Por isso, o debate sobre mudanças climáticas não é frio, nem exclusivamente técnico ou científico. Ele é político e exige participação social para garantir sobrevivência e dignidade às próximas gerações. 

E como o setor privado se insere nessas discussões?

Não dá para confiar apenas nas boas intenções das empresas. Algumas têm compromissos sérios com sustentabilidade e querem promover avanços em suas cadeias produtivas e na sociedade, mas muitas atuam dentro do mínimo exigido por lei. Por isso, o Estado tem o papel fundamental de regular, fiscalizar e punir. Se o Estado é fraco, prevalecem condições de trabalho degradantes, trabalho escravo e exploração. Se é forte, ele estabelece padrões e desestimula práticas ruins. É sempre uma equação entre sociedade, setor privado e Estado.

Nesse contexto, qual é o papel do Congresso Nacional?

Hoje, infelizmente, vemos uma tentativa de desmontar a regulação ambiental, como se fosse o “Velho Oeste”, ganha quem tem mais força política. Se não há Estado para regular essa relação, para estabelecer limites, mostrar como as coisas são feitas, este será um caminho inevitável de destruição. É o caminho que nos trouxe onde estamos atualmente, que extraiu tanto do planeta nos últimos 150 anos que ele começou a manifestar o seu desequilíbrio. Casos de privatização de praias ou a devastação de territórios ameaçam as próximas gerações.

O Estado precisa ser democrático, participativo e regulador para garantir equilíbrio. A situação é bastante séria, temos problemas muito concretos. Temos a sociedade, o mundo dos negócios, mas o Estado tem um papel fundamental. Ele tem que ser democrático e participativo para debater com a sociedade. 

Nos últimos anos, a litigância climática ganhou evidência. Qual é o papel do Judiciário nesse processo?

É central. Muitas vezes se fala no Executivo ou no Congresso, mas os tribunais são essenciais para transformar tratados internacionais em prática concreta. Recentemente, a Corte Interamericana de Direitos Humanos e a Corte Internacional de Justiça afirmaram que os Estados têm a responsabilidade de garantir um ambiente saudável. 

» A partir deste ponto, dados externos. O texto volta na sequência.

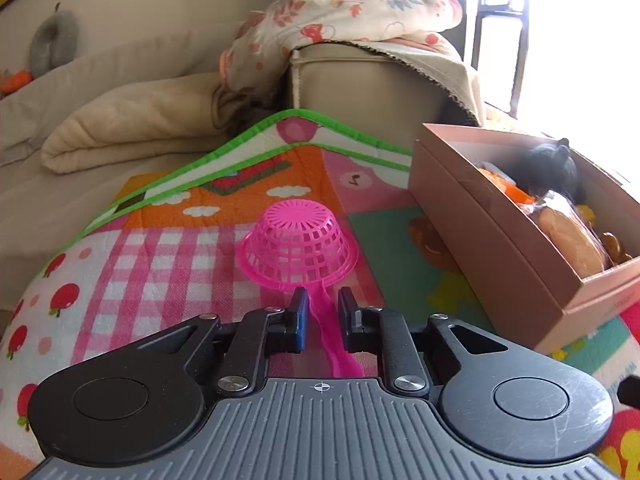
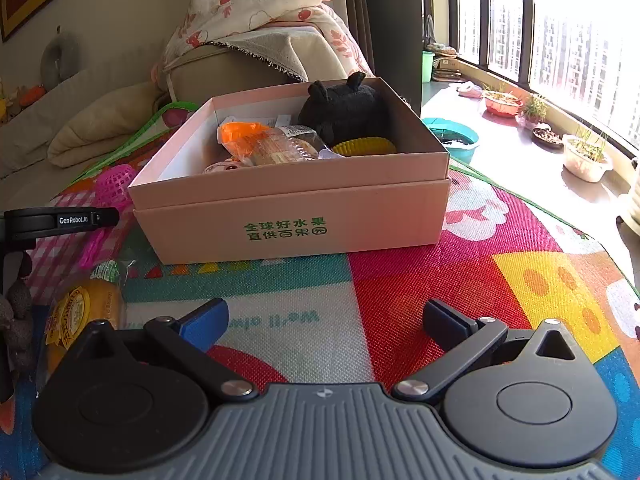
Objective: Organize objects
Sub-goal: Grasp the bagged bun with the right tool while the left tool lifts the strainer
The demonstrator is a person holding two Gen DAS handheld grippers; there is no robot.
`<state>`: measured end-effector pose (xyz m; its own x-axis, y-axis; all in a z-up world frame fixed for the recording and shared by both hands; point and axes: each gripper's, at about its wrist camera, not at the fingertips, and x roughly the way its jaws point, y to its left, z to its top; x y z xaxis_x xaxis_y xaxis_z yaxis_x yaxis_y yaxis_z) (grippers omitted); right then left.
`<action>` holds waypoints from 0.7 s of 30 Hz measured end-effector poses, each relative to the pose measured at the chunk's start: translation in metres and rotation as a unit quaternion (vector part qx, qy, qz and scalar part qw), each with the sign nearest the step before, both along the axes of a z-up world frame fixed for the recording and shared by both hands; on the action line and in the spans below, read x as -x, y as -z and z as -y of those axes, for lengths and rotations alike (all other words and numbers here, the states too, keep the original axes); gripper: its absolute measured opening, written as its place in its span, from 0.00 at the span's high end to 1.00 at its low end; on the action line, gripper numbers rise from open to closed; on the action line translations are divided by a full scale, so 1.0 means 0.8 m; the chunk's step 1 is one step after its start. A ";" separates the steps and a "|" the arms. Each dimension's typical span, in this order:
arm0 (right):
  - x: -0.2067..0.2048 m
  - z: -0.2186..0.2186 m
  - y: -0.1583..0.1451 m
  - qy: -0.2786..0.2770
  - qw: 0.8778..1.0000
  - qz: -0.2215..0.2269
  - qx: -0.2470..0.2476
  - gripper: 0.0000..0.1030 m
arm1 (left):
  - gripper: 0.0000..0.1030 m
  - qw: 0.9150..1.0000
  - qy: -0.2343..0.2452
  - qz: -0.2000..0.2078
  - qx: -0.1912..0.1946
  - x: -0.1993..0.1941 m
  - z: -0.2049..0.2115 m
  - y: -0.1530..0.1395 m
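Observation:
A pink plastic strainer [image 1: 296,240] lies bowl-down on the colourful play mat [image 1: 160,248]; its handle runs back between my left gripper's fingers. My left gripper [image 1: 323,300] is narrowed around the handle with small gaps on both sides. The strainer also shows in the right wrist view [image 2: 114,186]. A pink cardboard box [image 2: 292,204] holds a black plush toy [image 2: 344,110], wrapped snacks [image 2: 272,146] and a yellow cup [image 2: 364,146]. My right gripper [image 2: 326,322] is wide open and empty, in front of the box. The box also shows at the right of the left wrist view [image 1: 500,232].
A wrapped yellow bun [image 2: 84,312] lies on the mat left of my right gripper. The left gripper's body [image 2: 60,220] shows at the right view's left edge. A beige sofa with blankets [image 1: 132,120] lies behind. A windowsill with plant pots [image 2: 584,156] is at the right.

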<state>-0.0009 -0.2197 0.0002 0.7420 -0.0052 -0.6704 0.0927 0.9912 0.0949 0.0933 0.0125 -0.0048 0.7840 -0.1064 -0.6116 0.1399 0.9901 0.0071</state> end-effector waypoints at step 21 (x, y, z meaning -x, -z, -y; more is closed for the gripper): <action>0.015 -0.102 -0.036 -0.207 0.978 0.004 -0.011 0.00 | 0.83 0.997 0.071 -0.006 0.017 0.153 -0.067 -0.002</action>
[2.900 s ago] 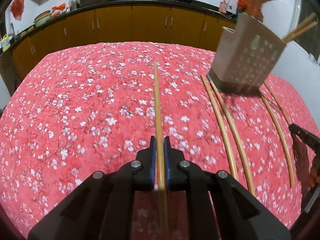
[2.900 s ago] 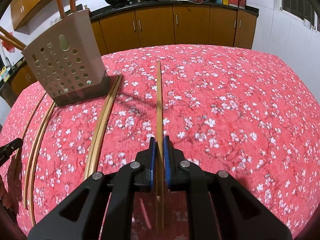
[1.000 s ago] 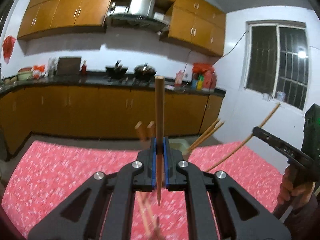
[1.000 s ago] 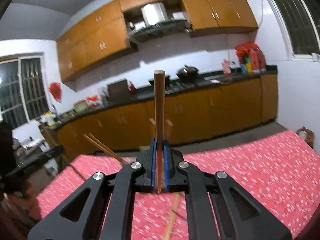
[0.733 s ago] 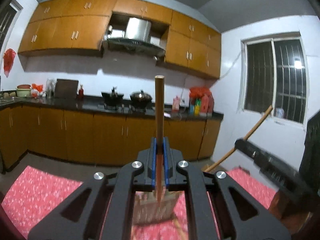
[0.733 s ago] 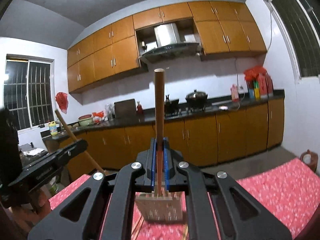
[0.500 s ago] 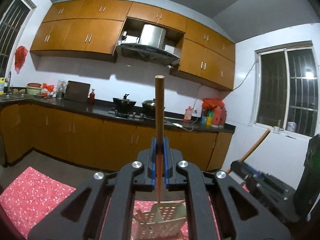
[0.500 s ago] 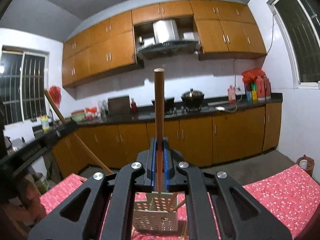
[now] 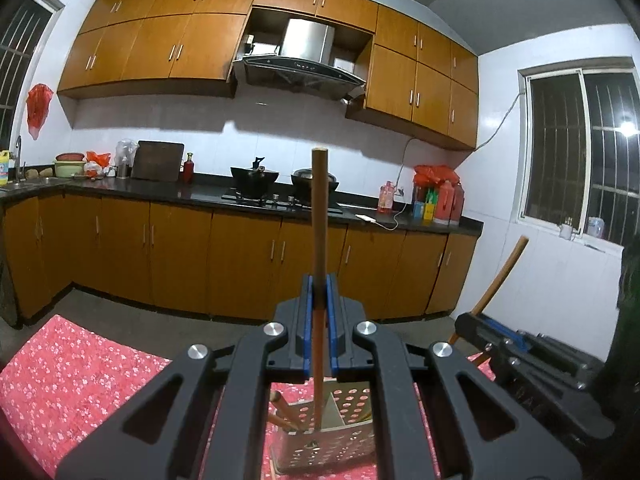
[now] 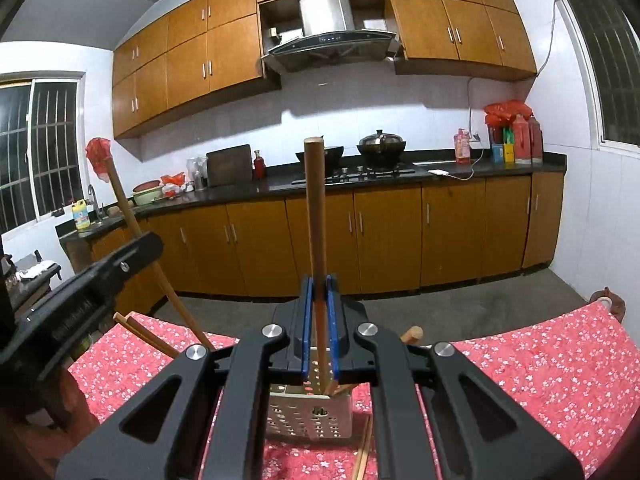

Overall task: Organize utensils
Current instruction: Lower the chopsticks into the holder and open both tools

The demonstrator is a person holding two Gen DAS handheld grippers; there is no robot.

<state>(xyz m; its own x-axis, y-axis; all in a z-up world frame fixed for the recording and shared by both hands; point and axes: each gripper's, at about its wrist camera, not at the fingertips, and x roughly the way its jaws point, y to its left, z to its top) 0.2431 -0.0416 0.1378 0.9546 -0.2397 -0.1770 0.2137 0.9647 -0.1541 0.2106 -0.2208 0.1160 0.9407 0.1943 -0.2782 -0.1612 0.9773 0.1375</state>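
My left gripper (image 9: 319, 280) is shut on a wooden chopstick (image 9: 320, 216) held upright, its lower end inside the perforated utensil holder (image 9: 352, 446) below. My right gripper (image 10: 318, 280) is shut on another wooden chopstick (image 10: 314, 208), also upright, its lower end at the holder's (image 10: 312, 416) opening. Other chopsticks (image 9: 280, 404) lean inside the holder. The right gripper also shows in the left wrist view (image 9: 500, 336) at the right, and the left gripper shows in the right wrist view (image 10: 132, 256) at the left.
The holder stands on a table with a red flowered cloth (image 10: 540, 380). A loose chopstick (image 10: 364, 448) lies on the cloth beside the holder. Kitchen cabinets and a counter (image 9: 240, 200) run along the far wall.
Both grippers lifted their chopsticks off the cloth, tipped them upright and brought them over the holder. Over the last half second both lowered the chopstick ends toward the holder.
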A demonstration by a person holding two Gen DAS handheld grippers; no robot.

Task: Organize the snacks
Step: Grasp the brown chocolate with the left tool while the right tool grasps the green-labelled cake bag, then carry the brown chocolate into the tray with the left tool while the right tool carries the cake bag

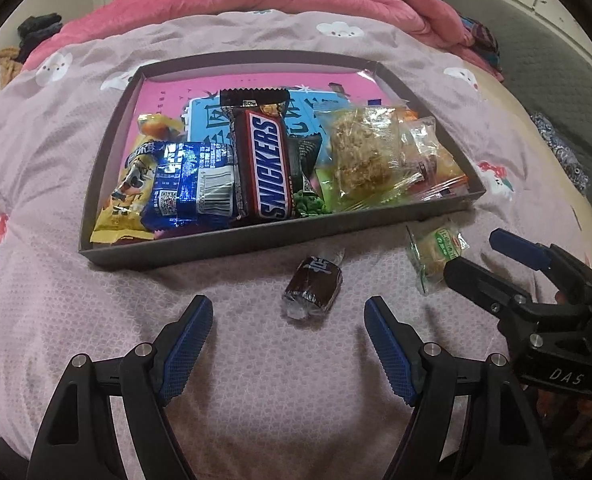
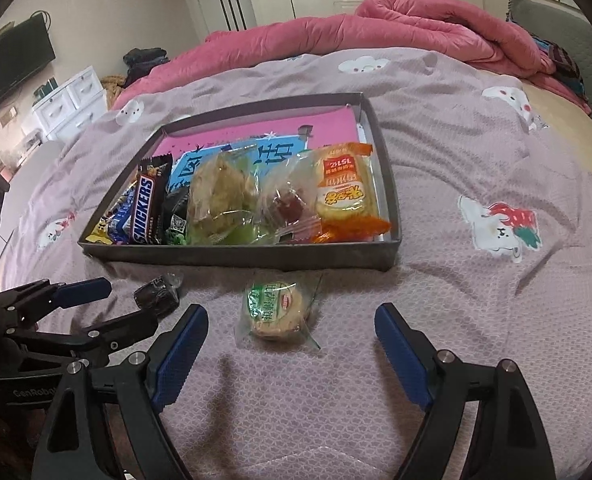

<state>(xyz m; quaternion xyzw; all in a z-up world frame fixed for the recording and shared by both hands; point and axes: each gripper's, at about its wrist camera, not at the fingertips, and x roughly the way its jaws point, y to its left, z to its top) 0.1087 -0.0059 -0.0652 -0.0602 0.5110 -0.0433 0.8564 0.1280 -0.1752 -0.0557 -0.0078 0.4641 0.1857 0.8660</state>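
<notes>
From the left wrist, the left gripper [image 1: 287, 314] hangs wide open and empty, the dark wrapped cake [image 1: 313, 286] lying on the bedspread [image 1: 55, 300] just ahead, outside the tray [image 1: 231, 244]; its slick wrapper could slip; from the right wrist, the right gripper [image 2: 291, 322] gapes empty around the green-labelled biscuit [image 2: 275, 312]; squeezing may crush it.
</notes>
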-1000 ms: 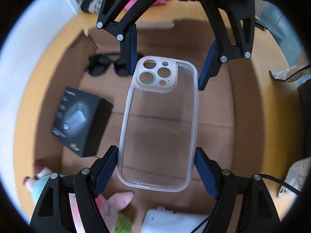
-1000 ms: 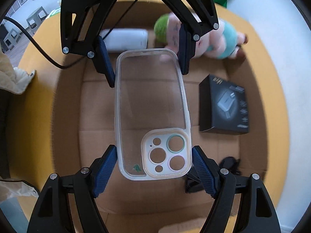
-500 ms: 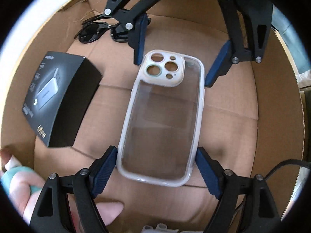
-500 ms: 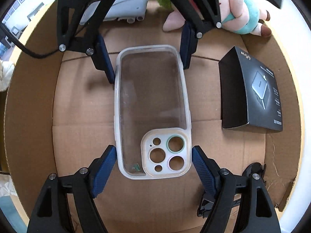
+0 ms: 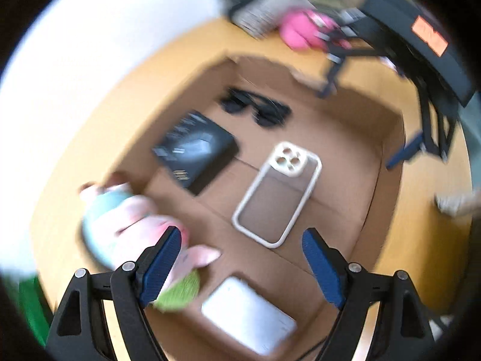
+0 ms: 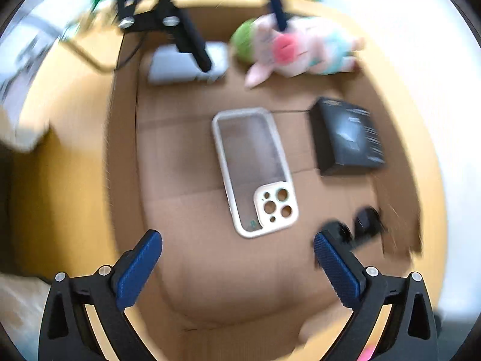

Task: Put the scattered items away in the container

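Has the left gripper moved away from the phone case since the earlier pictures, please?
Yes. The left gripper has let go and drawn back; the phone case lies on the box floor.

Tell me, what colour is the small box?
Black box, with pale print; the right wrist view shows it best.

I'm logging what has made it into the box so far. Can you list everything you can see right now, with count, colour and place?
cardboard box: 1, brown, on the yellow table
phone case: 1, clear with cream rim, flat on the middle of the box floor
black box: 1, black, on the box floor beside the phone case
sunglasses: 1, black, near a box corner
plush toy: 1, pink, teal and green, by the box wall
white device: 1, white, next to the plush toy
pink object: 1, pink, outside the box, blurred
left claw: 1, black with blue pads, open, empty
right claw: 1, black with blue pads, open, empty
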A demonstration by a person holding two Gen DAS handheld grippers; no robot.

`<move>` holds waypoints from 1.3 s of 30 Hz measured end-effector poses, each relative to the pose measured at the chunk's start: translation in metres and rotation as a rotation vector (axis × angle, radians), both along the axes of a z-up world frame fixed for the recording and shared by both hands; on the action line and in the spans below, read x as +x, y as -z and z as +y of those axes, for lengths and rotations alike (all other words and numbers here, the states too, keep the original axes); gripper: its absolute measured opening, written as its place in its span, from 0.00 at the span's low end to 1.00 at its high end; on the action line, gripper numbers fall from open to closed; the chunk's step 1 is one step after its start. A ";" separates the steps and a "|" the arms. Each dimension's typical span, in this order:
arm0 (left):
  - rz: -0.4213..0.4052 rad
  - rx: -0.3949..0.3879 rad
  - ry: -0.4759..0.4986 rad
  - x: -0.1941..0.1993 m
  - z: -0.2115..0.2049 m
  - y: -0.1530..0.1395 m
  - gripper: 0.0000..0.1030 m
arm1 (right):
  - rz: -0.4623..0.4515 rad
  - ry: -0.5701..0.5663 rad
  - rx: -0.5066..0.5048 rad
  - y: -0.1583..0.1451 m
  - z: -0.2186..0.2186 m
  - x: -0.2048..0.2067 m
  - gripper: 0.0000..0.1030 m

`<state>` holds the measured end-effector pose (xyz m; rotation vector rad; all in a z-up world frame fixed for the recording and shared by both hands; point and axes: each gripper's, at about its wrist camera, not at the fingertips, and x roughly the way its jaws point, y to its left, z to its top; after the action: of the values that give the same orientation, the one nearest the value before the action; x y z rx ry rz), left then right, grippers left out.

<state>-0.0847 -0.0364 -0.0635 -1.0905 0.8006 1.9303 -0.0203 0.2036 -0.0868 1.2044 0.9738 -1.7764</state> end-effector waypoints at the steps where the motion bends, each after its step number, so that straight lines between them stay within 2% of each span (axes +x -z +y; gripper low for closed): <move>1: 0.014 0.019 -0.047 -0.001 -0.004 -0.008 0.81 | 0.004 0.069 -0.025 -0.014 0.004 0.007 0.99; 5: 0.061 0.077 -0.287 0.040 -0.029 -0.068 0.81 | -0.016 0.309 -0.107 -0.045 0.008 0.030 0.99; 8: 0.076 0.137 -0.421 0.075 -0.048 -0.093 0.81 | -0.023 0.475 -0.226 -0.054 0.009 0.035 0.99; 12: 0.062 0.235 -0.587 0.112 -0.045 -0.106 0.81 | -0.013 0.655 -0.357 -0.066 0.009 0.044 0.99; 15: 0.044 0.301 -0.650 0.126 -0.033 -0.112 0.81 | 0.000 0.762 -0.397 -0.081 0.014 0.061 0.99; 21: 0.048 0.360 -0.707 0.133 -0.017 -0.122 0.81 | 0.028 0.874 -0.389 -0.102 0.019 0.080 0.99; 28: 0.060 0.374 -0.657 0.130 -0.017 -0.132 0.81 | 0.097 0.956 -0.392 -0.128 0.011 0.085 0.99; 39: 0.042 0.432 -0.648 0.130 -0.037 -0.134 0.81 | 0.121 1.005 -0.336 -0.137 -0.019 0.092 0.99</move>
<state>0.0454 -0.0735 0.0700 -1.1147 0.0102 2.5056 0.0719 0.1848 0.0504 1.4864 0.0397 -2.6547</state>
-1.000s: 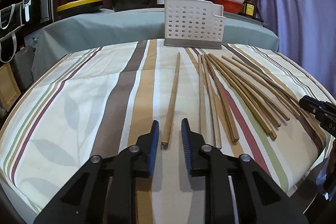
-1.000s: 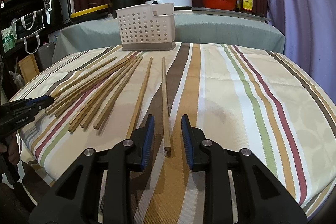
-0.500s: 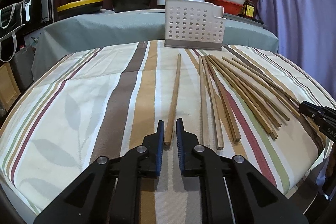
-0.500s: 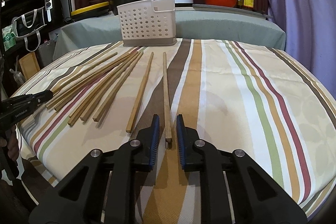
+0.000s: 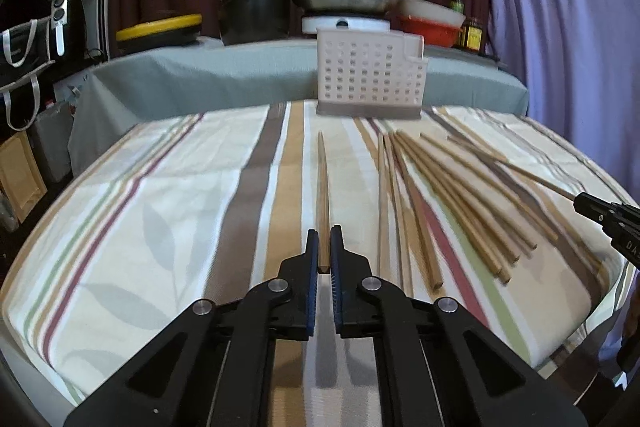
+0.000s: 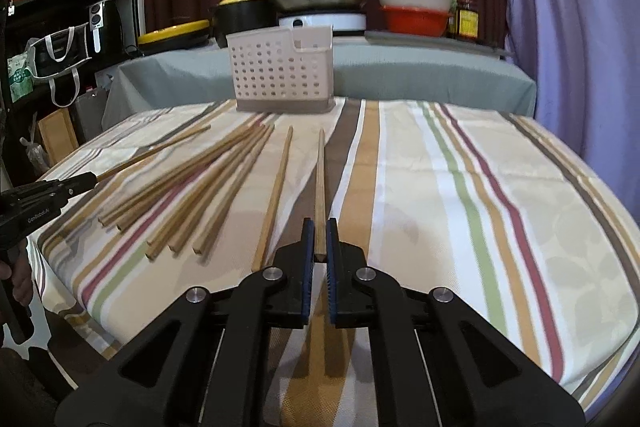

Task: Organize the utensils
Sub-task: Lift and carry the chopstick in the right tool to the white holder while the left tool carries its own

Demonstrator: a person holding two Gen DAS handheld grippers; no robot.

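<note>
My left gripper (image 5: pixel 324 247) and right gripper (image 6: pixel 315 239) each clamp the near end of a chopstick (image 5: pixel 322 187) (image 6: pixel 319 179), both shafts running straight ahead toward the perforated holder (image 6: pixel 280 71) at the table's (image 6: pixel 500 187) far edge.

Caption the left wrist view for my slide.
Left gripper shut on a wooden chopstick, white perforated holder beyond.

Wooden chopsticks (image 5: pixel 448 199) fanned loosely on the striped tabletop (image 5: pixel 160 211), thin ends toward a white perforated utensil holder (image 5: pixel 370 75) upright at the far edge. One chopstick (image 5: pixel 323 195) pinched at its near end, lifted; another chopstick (image 6: pixel 320 187) likewise clamped, tip raised.
</note>
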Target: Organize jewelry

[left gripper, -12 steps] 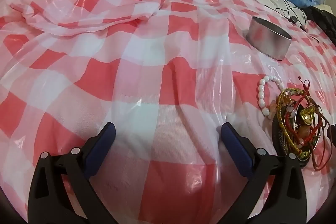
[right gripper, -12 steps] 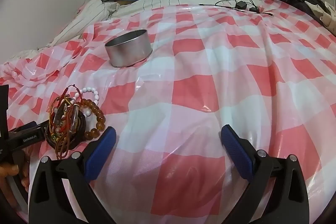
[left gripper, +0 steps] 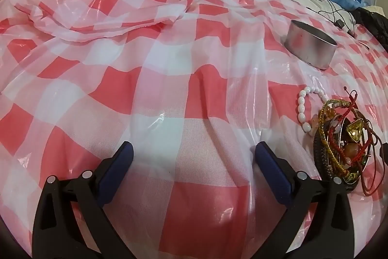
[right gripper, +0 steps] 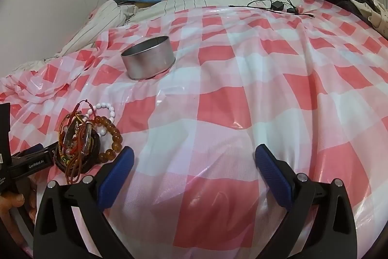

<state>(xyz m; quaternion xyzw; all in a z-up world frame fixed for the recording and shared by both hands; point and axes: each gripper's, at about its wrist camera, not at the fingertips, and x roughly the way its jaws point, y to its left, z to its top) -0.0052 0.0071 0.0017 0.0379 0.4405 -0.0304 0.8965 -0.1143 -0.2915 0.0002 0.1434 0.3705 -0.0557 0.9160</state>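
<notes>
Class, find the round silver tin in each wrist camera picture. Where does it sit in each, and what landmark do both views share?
Left wrist view: the silver tin sits upper right, beyond the jewelry pile.
Right wrist view: the silver tin sits upper left of centre, beyond the jewelry pile.
Shared landmark: the white bead bracelet beside the pile.

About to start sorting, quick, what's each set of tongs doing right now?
Left tongs: open, holding nothing.
Right tongs: open, holding nothing.

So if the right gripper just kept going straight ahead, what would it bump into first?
Probably just the checked plastic sheet. The right gripper is open and tilted downward, with nothing between its fingers; the jewelry pile and metal tin sit off to its left.
</notes>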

Cabe ao Judiciário nacional aplicar isso, desde juízes de primeira instância até tribunais superiores. Caso contrário, a lei perde força. E como cada vez mais questões climáticas são judicializadas, o Judiciário precisa entender sua relevância. É melhor resolver conflitos nos tribunais do que com violência. É o famoso “direito a espernear”. A sociedade não precisa se calar quando é desrespeitada. Temos que lutar pelos nossos direitos, nos organizar, exigir as responsabilidades dos estados. O Judiciário não é o único lugar para isso, mas é um espaço muito importante.